WHAT NEEDS TO BE DONE: Exclude the pictures, then repeat the remaining data exactly.
# # # #
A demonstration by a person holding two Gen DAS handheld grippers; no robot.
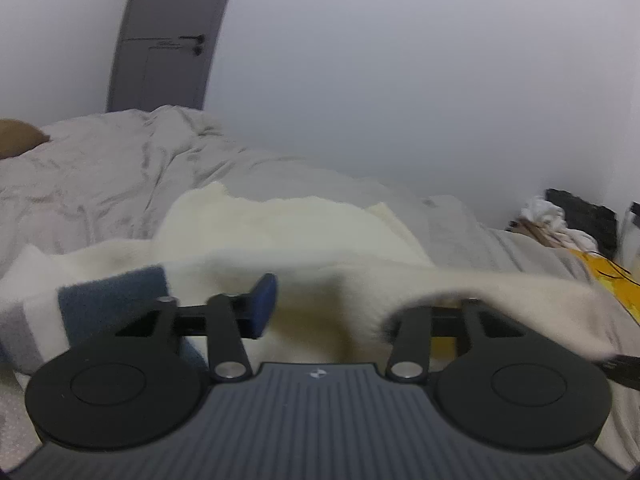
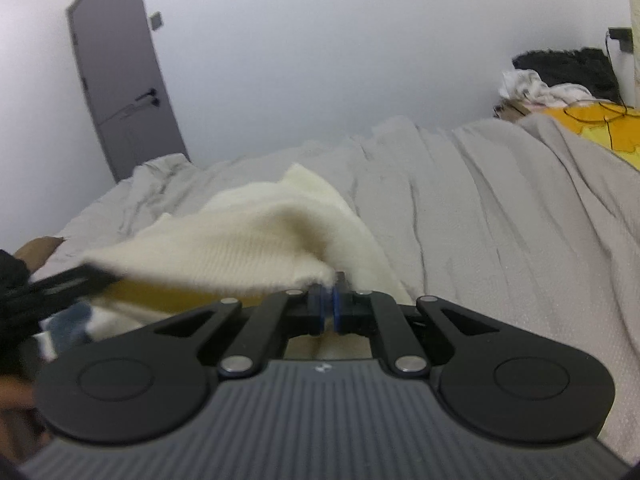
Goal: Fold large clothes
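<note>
A cream knit sweater [image 1: 280, 236] with a blue and grey striped part [image 1: 108, 300] lies on the bed, partly lifted. My left gripper [image 1: 348, 308] is open; its left blue pad [image 1: 264, 304] shows, and a fold of the sweater drapes over its right finger and hides it. My right gripper [image 2: 330, 306] is shut on an edge of the cream sweater [image 2: 240, 240], which stretches to the left, towards the left gripper's black frame [image 2: 60, 280].
The bed is covered by a wrinkled grey duvet [image 2: 500, 208]. A grey door [image 2: 120, 80] stands at the back left. A pile of clothes [image 2: 560, 80] and a yellow cloth [image 2: 600, 128] lie at the far right. A brown pillow [image 1: 16, 136] lies at the left.
</note>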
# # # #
ANSWER BOX:
A demonstration by a person holding two Gen DAS handheld grippers; no robot.
Goal: Fold large clothes
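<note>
A cream knit sweater [image 1: 280, 236] with a blue and grey striped part [image 1: 108, 300] lies on the bed, partly lifted. My left gripper [image 1: 348, 308] is open; its left blue pad [image 1: 264, 304] shows, and a fold of the sweater drapes over its right finger and hides it. My right gripper [image 2: 330, 306] is shut on an edge of the cream sweater [image 2: 240, 240], which stretches to the left, towards the left gripper's black frame [image 2: 60, 280].
The bed is covered by a wrinkled grey duvet [image 2: 500, 208]. A grey door [image 2: 120, 80] stands at the back left. A pile of clothes [image 2: 560, 80] and a yellow cloth [image 2: 600, 128] lie at the far right. A brown pillow [image 1: 16, 136] lies at the left.
</note>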

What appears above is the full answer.